NeurIPS 2020

Primal Dual Interpretation of the Proximal Stochastic Gradient Langevin Algorithm

Review 1

Summary and Contributions: This paper considers and analyses proximal stochastic gradient Langevin algorithm which consists of regular ULA step on the differentiable function followed by a proximal step. This algorithm is relevant when G is not differentiable. The paper establishes a convergence result in Wasserstein-2 which was not established before.

Strengths: The paper consists of analysis which looks sound and the interpretation in the space of measures can lead to new results for related methods.

Weaknesses: The analysis is fairly technical and there is less emphasis on empirical performance in the main paper. This would limit audience of the paper.

Correctness: Yes. The analysis is done in a valid and novel way.

Clarity: There is a lot of auxiliary notation introduced and the paper is fairly technical. It may not be accessible to the most of the NeurIPS community.

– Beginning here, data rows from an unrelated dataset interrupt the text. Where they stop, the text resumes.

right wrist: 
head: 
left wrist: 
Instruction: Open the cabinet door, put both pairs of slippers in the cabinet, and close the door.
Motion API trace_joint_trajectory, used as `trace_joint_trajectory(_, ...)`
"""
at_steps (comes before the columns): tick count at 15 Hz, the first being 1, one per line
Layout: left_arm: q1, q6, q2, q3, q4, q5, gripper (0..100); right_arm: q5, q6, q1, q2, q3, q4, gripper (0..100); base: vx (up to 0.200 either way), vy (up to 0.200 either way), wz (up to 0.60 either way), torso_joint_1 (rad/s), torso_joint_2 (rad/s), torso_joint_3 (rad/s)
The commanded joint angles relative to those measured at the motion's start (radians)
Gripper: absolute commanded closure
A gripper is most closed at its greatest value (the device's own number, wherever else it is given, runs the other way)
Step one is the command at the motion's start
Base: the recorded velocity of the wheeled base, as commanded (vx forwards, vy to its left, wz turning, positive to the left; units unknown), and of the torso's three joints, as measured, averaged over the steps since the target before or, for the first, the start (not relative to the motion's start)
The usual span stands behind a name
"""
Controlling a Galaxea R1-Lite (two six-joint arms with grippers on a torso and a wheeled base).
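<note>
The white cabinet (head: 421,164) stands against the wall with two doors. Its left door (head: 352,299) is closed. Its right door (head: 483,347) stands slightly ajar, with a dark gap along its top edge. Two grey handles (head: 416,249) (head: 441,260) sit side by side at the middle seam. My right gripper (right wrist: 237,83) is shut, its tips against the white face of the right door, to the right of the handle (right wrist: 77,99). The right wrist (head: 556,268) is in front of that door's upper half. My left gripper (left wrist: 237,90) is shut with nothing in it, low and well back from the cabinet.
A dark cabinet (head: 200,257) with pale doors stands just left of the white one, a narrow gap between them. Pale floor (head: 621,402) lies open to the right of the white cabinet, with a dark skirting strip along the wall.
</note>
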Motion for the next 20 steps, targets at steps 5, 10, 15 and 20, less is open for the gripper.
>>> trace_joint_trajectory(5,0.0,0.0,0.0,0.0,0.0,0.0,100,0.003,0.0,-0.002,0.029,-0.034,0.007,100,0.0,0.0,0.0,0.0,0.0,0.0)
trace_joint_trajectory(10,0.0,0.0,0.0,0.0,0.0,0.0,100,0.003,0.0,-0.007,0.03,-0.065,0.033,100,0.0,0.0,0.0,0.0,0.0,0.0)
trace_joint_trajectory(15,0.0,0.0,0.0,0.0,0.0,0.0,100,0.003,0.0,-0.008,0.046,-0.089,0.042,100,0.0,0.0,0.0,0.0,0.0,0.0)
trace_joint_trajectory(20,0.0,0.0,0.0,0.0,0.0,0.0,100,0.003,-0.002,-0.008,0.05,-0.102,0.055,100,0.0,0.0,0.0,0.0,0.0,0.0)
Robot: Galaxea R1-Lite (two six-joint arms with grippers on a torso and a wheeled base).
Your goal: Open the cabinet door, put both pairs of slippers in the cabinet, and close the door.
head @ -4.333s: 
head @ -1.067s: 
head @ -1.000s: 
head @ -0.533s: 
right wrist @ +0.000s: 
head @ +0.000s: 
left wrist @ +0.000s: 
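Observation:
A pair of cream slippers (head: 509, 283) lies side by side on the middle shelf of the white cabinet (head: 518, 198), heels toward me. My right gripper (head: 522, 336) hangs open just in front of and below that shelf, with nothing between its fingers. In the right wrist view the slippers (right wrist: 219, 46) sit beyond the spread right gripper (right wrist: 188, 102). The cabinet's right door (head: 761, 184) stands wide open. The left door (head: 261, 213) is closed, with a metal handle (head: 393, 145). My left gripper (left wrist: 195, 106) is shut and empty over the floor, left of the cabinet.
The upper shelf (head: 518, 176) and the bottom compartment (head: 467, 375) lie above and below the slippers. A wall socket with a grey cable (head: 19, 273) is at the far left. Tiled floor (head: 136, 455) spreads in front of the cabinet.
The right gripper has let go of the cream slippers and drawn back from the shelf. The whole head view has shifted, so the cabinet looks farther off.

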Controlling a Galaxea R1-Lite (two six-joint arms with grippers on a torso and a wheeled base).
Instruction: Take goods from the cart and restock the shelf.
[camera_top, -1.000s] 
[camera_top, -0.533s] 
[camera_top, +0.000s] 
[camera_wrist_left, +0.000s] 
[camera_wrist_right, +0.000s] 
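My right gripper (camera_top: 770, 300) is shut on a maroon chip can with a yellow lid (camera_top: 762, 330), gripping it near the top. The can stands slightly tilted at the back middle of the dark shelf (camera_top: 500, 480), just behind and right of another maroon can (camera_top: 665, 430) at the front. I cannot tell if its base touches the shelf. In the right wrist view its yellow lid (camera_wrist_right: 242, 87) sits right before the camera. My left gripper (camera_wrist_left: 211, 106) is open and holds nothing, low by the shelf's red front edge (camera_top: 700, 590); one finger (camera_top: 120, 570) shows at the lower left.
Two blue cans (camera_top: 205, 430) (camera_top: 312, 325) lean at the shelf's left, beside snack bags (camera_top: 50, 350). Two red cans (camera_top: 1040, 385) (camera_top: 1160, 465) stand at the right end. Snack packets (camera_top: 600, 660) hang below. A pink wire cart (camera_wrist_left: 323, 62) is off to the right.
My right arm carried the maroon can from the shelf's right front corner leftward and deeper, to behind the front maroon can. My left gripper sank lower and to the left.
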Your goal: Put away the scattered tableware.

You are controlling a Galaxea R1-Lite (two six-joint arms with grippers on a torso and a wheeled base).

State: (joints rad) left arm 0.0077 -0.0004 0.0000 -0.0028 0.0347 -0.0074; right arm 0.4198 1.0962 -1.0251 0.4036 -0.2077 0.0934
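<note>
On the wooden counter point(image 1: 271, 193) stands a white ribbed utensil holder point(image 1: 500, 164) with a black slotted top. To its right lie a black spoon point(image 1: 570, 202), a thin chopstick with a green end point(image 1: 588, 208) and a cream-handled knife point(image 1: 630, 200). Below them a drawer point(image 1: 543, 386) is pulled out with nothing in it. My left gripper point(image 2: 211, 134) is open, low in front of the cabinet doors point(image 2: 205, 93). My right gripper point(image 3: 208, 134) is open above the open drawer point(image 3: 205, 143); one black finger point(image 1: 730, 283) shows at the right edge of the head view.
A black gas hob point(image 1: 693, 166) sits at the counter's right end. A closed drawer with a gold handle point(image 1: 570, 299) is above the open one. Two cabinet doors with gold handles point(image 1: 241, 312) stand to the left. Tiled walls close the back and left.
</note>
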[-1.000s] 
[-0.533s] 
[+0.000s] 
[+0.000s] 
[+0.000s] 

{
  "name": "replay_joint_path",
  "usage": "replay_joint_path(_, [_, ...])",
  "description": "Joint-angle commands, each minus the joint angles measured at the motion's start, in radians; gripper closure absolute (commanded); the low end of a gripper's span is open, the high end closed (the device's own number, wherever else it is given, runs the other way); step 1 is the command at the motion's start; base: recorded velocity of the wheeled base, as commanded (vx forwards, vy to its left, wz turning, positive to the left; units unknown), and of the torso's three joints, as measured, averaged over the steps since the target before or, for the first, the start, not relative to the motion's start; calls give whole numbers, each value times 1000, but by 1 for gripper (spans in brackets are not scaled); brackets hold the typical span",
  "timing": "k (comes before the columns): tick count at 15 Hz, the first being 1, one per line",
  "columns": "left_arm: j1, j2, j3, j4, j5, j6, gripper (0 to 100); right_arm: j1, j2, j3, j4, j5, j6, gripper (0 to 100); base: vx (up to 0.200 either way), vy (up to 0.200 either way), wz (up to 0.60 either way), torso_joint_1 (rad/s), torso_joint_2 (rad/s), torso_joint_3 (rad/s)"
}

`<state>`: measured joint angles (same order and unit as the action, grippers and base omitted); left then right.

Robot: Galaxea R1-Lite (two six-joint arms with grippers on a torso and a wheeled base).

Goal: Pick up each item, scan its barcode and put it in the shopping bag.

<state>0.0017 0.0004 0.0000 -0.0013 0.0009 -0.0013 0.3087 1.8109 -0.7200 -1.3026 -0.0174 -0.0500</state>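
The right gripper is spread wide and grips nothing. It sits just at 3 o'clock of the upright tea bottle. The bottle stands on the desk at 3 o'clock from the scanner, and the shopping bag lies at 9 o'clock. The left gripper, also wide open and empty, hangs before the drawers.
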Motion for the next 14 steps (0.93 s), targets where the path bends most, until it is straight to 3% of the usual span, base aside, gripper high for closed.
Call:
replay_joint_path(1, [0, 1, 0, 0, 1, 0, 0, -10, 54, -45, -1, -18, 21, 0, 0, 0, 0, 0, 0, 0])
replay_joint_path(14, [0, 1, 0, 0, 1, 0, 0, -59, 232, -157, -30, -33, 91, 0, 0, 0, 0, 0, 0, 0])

Relation to Prior Work: Yes, previous contributions are properly cited and discussed.

Reproducibility: Yes

Additional Feedback: Post rebuttal: The authors addressed my comments. Therefore, I keep my score as 'accept' but not higher as I think the clarity of the writing should be improved. -- This paper considers an important scheme for sampling from probability measures of the form exp(-F-G) using the structure of F and G. When G is nonsmooth and proximable, using proximal maps lead to much faster convergence compared to using subgradients in the optimization case. It is therefore an important problem to investigate the sampling analogue of this scheme which is the topic of this paper. As mentioned, some previous work has been done on this problem, but this paper presents an approach that is most general (in terms of G being supported on a more general set) to date. (1) I am confused about Assumption 3: The main motivation of the paper seems to be tackling the case where G is non-smooth but herein the paper talks about its derivatives. What is the definition of \nabla G? Does theory require its differentiabillity? In this case, the results would be less applicable than claimed. (2) I am more familiar with the standard proximal gradient techniques for optimization. In principle, eq. (3) can be seen as an optimizer: One can merge the noise vector W into the gradient noise if the gradient is subsampled and stochastic. In this case, the results of this paper imply that these optimizers can be seen as samplers (which is suggested also before). Can the authors elaborate with a couple of sentences the relationship between eq. (3) and more traditional proximal-gradient optimizers? This would also relate to applications of this result to optimization in the non-convex case. (3) Proximity operators cannot be implemented in general and are usually approximated. Would it be easy to extend these results to the inexact proximal mappings with bounded errors? (4) The main results are interesting and it is clearly shown that (e.g. in eq. (30)) the convergence of the PSGLA in W-2 distance. This result is also similar to the stochastic proximal gradient result in Euclidean norm for the strongly convex case and interesting. How important is the convexity of F in Corollary 6? In other words, would it require substantially different techniques to extend this result to nonconvex cases? If so, why? 

Review 2

Summary and Contributions: This paper proposes a primal-dual interpretation of Proximal Stochastic Gradient Langevin Algorithm. A parallel with this type of algorithm in optimisation is drawn, shedding light on the relations between optimisation and sampling algorithms. By making use of the interpretation of sampling as optimisation in the space of measures, the authors define a new duality gap specific to sampling, prove an equivalent to strong duality in terms of this quantity, and use it to show overall convergence of the algorithm.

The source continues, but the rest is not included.